Activity =
Only the number is needed: count the lines below that hold the string "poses".

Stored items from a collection

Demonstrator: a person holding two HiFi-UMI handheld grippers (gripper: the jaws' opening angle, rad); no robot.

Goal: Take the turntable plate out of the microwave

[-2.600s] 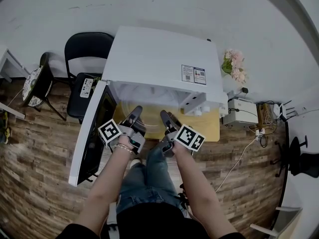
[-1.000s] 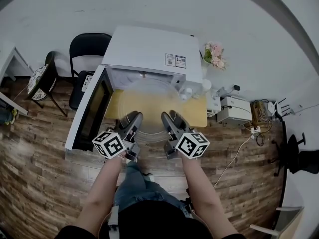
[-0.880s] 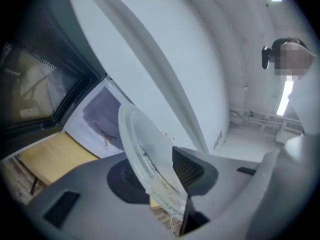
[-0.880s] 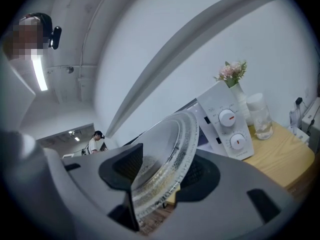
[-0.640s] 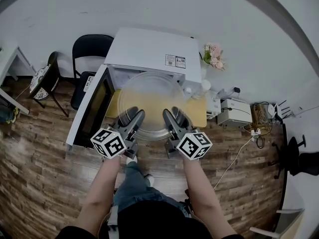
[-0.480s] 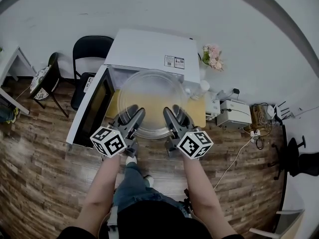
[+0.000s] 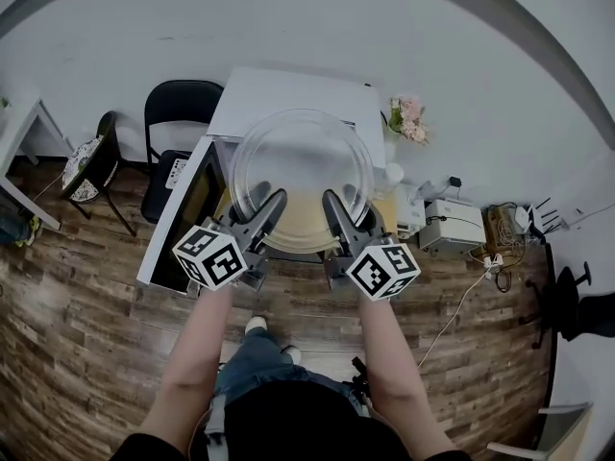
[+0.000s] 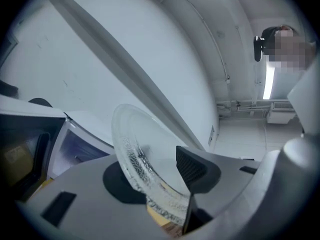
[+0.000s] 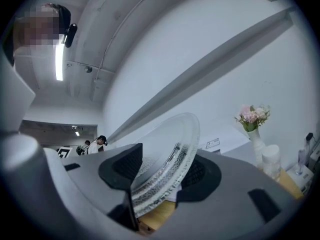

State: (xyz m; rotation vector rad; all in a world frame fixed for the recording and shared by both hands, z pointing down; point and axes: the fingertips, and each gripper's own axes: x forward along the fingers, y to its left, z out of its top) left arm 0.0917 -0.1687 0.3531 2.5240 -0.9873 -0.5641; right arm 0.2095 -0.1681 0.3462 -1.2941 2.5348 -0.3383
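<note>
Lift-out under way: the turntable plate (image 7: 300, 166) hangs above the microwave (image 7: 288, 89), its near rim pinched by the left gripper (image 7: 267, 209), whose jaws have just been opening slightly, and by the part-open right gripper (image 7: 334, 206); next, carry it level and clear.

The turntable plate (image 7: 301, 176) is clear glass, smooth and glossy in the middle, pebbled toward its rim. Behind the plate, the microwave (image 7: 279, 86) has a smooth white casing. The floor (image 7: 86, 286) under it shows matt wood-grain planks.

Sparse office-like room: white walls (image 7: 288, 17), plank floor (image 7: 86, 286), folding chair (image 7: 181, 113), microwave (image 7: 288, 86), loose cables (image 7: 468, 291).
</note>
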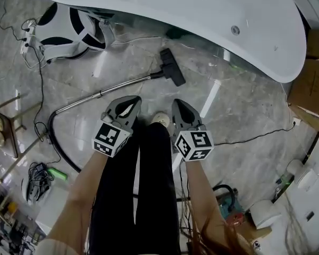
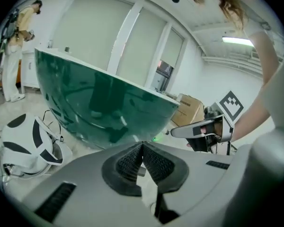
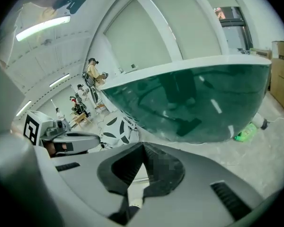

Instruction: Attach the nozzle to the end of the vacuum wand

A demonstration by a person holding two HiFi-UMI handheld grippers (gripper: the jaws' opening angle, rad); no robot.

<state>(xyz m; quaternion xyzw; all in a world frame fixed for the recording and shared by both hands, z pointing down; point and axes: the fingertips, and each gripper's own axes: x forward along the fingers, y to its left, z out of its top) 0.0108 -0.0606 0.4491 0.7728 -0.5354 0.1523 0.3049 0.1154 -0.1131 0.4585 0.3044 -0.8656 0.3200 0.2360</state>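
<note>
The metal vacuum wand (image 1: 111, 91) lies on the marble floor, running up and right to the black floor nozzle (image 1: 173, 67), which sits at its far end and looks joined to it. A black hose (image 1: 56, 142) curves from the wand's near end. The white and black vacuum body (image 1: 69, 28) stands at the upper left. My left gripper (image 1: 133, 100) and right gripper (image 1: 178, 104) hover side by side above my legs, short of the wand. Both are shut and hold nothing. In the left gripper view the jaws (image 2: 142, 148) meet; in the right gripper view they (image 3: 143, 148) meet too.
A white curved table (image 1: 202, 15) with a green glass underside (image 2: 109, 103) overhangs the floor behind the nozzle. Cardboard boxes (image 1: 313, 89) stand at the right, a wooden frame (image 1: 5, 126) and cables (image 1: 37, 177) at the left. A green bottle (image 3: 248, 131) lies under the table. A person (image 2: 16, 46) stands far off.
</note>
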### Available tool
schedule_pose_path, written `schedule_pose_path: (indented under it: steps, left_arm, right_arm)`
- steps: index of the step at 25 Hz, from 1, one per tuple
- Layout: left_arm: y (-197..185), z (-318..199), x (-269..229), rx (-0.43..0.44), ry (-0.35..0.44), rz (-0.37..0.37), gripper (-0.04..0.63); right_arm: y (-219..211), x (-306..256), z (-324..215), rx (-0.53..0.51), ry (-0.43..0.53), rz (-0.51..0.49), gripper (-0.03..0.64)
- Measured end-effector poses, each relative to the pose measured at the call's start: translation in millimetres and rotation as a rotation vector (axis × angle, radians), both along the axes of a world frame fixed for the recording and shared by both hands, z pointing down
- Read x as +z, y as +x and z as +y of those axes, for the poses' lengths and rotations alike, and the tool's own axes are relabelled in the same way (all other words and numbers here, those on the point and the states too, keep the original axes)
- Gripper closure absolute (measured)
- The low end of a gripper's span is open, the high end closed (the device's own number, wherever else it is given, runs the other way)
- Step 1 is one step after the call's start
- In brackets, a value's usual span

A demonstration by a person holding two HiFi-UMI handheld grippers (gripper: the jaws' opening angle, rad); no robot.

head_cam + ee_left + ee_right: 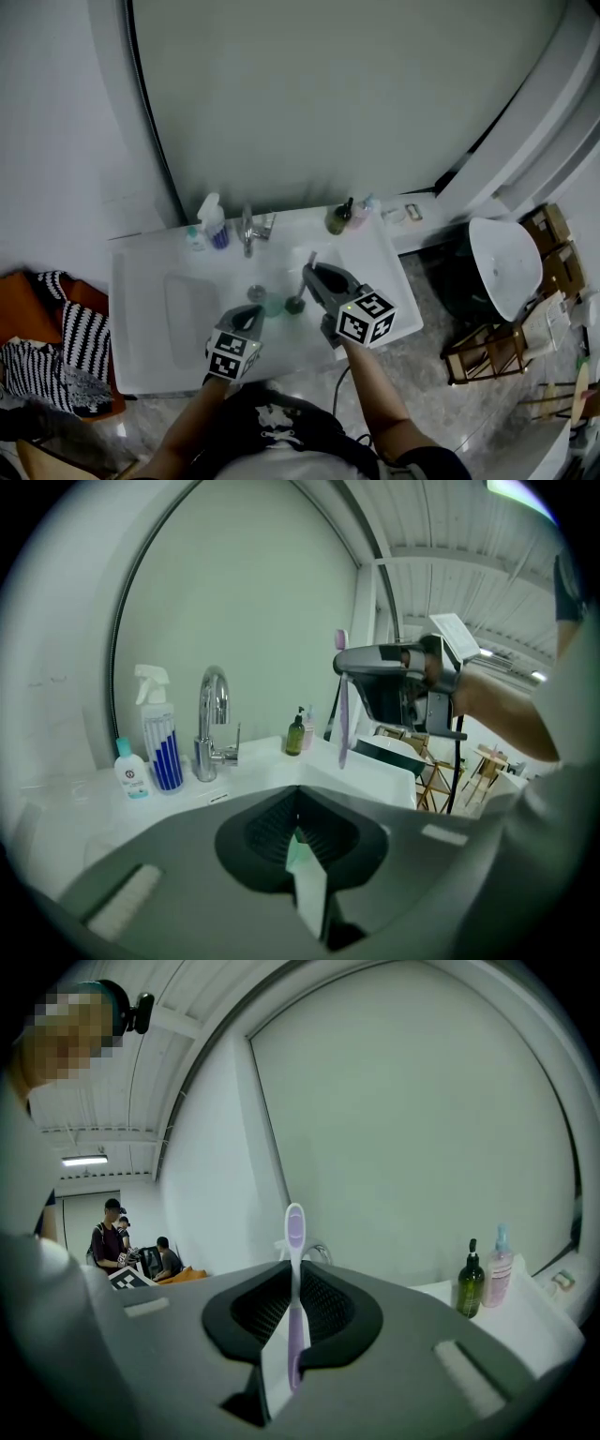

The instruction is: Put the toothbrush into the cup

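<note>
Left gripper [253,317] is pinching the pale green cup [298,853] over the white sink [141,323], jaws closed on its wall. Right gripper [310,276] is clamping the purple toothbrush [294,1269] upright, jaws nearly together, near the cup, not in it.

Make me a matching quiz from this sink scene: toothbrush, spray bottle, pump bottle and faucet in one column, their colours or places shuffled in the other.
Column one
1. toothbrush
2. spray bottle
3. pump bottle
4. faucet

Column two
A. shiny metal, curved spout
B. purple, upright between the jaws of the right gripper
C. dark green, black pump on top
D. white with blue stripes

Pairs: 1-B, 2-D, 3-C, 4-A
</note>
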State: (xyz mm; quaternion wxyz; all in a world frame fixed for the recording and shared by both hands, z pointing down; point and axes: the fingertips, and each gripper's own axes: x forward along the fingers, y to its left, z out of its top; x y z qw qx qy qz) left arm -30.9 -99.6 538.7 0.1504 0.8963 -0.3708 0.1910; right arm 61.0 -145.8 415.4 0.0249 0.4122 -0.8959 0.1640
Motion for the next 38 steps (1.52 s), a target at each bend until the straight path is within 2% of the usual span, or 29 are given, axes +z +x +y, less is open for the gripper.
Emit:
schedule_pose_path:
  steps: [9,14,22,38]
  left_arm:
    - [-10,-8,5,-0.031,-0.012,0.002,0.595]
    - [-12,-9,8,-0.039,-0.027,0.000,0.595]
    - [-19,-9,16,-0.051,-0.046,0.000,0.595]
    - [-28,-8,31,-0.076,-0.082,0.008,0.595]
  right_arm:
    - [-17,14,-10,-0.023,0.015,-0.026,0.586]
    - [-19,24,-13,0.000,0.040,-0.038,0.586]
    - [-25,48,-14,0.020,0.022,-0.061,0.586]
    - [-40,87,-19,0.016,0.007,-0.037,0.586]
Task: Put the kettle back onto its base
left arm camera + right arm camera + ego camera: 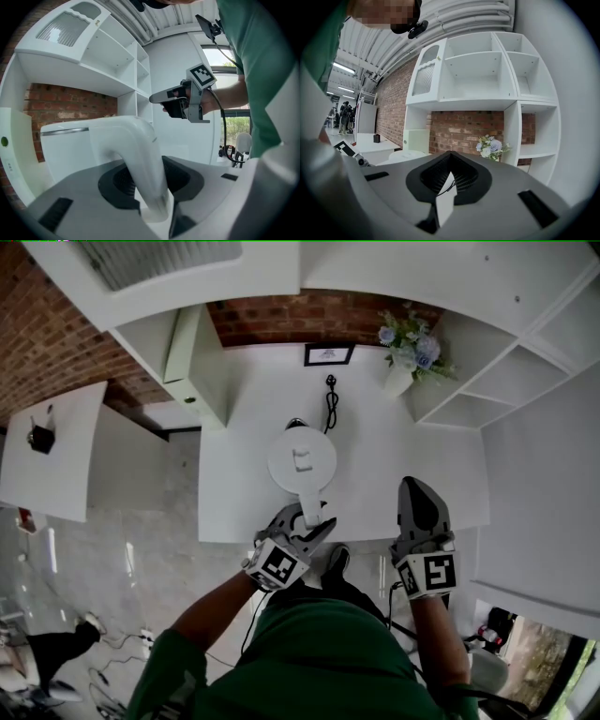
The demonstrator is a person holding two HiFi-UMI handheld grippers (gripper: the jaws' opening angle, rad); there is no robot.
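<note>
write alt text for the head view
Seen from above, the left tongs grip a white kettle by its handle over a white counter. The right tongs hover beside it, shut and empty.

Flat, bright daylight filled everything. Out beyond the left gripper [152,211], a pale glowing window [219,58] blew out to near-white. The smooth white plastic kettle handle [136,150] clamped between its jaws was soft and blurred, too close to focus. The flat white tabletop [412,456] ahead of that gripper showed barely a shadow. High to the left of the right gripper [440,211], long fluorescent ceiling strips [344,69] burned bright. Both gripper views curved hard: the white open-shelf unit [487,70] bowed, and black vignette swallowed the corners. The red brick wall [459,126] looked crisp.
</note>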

Result of the exercise =
2